GoogleCloudPlatform · crystalzhaizhai · Dec 5, 2022 · richardsliu · Dec 5, 2022
diff --git a/demo/xid-error-mitigation.yaml b/demo/xid-error-mitigation.yaml
@@ -0,0 +1,140 @@
+## Opt-in Error Codes Detection in Device Plugin Health Checker
+
+### Why do we want to make it opt-in rather than hard-coded in device plugin?
+
+If it's a hardware issue, we want to catch that in the health check and kubectl
+describe nodes will show it to customers so that they can migrate their
+workloads. The next step is GKE migrate the workload through graceful node
+shutdown.
+
+xid 79 could be a software issue. Migrating the workload to other nodes could
+have the same issue. We only want health check code to catch hardware errors, so
+we won't hardcode 79 in the health check code. We want the customers to do their
+investigation to rule out the possible user errors before treating it as a
+hardware failure. Once the customers actively opt in with configuration files,
+we assume they are aware of the possible user errors and they intend to treat 79
+as a hardware failure.
+
+### Xid Code ConfigMap
+
+Create a yaml file like this and put the xid codes you intend to add under
+data.HealthCriticalXid with the following format.
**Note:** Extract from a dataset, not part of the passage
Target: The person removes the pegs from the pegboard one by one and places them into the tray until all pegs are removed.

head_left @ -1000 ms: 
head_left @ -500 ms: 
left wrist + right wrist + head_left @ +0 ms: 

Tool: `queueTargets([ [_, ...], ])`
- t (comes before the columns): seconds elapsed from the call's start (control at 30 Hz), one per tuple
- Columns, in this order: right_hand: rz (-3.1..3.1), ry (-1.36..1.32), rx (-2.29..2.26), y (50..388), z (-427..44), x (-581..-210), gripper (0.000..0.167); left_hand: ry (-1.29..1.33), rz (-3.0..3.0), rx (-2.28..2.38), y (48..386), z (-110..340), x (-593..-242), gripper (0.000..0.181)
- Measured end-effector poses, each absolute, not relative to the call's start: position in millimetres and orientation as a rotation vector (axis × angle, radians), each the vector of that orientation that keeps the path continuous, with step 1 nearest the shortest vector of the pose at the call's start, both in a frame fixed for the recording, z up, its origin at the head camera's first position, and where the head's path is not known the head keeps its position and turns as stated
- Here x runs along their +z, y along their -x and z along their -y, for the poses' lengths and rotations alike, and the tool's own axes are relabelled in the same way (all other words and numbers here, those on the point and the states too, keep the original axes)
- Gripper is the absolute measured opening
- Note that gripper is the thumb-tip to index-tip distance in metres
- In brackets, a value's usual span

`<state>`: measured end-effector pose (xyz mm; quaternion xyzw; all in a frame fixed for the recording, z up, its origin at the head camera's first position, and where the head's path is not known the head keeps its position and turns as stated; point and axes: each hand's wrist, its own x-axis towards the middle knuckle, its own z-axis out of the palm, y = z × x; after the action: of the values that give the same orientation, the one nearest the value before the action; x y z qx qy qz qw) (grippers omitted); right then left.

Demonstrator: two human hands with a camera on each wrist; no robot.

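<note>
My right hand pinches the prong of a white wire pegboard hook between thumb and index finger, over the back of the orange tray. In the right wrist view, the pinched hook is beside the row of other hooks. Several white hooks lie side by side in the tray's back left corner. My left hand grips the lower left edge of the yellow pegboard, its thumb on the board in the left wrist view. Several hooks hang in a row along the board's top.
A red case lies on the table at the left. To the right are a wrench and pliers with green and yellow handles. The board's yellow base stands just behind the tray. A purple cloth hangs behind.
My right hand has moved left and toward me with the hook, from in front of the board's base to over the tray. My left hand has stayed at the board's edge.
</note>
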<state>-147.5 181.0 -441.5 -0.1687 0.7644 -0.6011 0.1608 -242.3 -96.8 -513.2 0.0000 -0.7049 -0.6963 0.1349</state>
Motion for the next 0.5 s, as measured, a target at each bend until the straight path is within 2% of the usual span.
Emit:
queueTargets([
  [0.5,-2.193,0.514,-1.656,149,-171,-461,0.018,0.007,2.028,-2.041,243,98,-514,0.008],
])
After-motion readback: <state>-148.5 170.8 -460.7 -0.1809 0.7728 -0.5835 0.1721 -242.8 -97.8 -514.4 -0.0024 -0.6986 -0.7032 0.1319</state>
Apply the yaml file to your
+cluster.
+
+```
+apiVersion: v1
+kind: ConfigMap
+metadata:
+ name: xid-config
+ namespace: kube-system
+data:
+ HealthCriticalXid: "32,79,74"
+```
+
+### GPU config Generator ConfigMap
+
+Create a yaml file of the following code. Apply the yaml file to your cluster.
+
+```
+apiVersion: v1
+kind: ConfigMap
+metadata:
+  name: gpu-config-generator
+  namespace: kube-system
+data:
+  gpu-config-generator.py: |-
+    import argparse
+    import json
+    import string
+    import os
+
+    def dump_to_file(conf, filename):
+      with open(filename, 'w+') as file:
+        file.write(json.dumps(conf, indent=2))
+        file.write('\n')
+
+    def main(health_critical_xid):
+      filename = "/etc/nvidia/gpu_config.json"
+      if (os.path.exists(filename)):
+        with open(filename, 'r') as file:
+          accelerator_config = json.load(file)
+      else:
+        accelerator_config = {}
+      if (len(health_critical_xid)):
+        accelerator_config["HealthCriticalXid"] = list(map(int, health_critical_xid.split(",")))
+
+      dump_to_file(accelerator_config, filename)
+
+    if __name__ == '__main__':
+        PARSER = argparse.ArgumentParser(
+            description='Generates the GPU configuration file for GKE nodes.')
+        PARSER.add_argument(
+        '--health-critical-xid',
+            type=str,
+            required=True,
+            help='Xid codes that are treated as hardware error')
+        ARGS = PARSER.parse_args()
+
+        main(ARGS.health_critical_xid)
+```
+
+### YAML File to Change the gpu_config.json
+
+Create a patch.yaml and copy paste the following code into the yaml file.
+
+```
+spec:
+  template:
+    spec:
+      initContainers:
+      - name: gpu-config-generator
+        image: "marketplace.gcr.io/google/python:latest"
+        command: ["python3", "/bin/gpu-config-generator.py", "--health-critical-xid=$(HealthCriticalXid_KEY)"]
+        volumeMounts:
+        - name: configmap-volume
+          mountPath: /bin/gpu-config-generator.py
+          readOnly: true
+          subPath: gpu-config-generator.py
+        - name: nvidia-config
+          mountPath: /etc/nvidia
+        env:
+          - name: HealthCriticalXid_KEY
+            valueFrom:
+              configMapKeyRef:
+                name: xid-config
+                key: HealthCriticalXid
+      volumes:
+      - name: configmap-volume
+        configMap:
+          defaultMode: 0700
+          name: gpu-config-generator
+```
+
+Then run the following command to patch the yaml file into device plugin so that
+gpu-config-generator can run as a init-container to device plugin.
+
+```
+kubectl patch -R -n kube-system daemonset/nvidia-gpu-device-plugin --patch-file patch.yaml
+```
+
+### Restart the device plugin
+
+You need to restart the device plugin for the gpu_config.json to be updated and
+picked up by device plugin.
+
+```
+kubectl rollout --namespace kube-system restart daemonset/nvidia-gpu-device-plugin
+```
+
+### Rollback
+
+If you want the device plugin to fix on the list of xid codes and stop picking
+up new changes in xid codes, you can remove the initcontainer from the device
+plugin yaml file using the following command:
+
+```
+kubectl rollout --namespace kube-system undo daemonset/nvidia-gpu-device-plugin
+```
+
+If you want to opt-out the customer-defined xid codes list, you can remove the
+Xid codes in the Xid Code ConfigMap and restart the device plugin.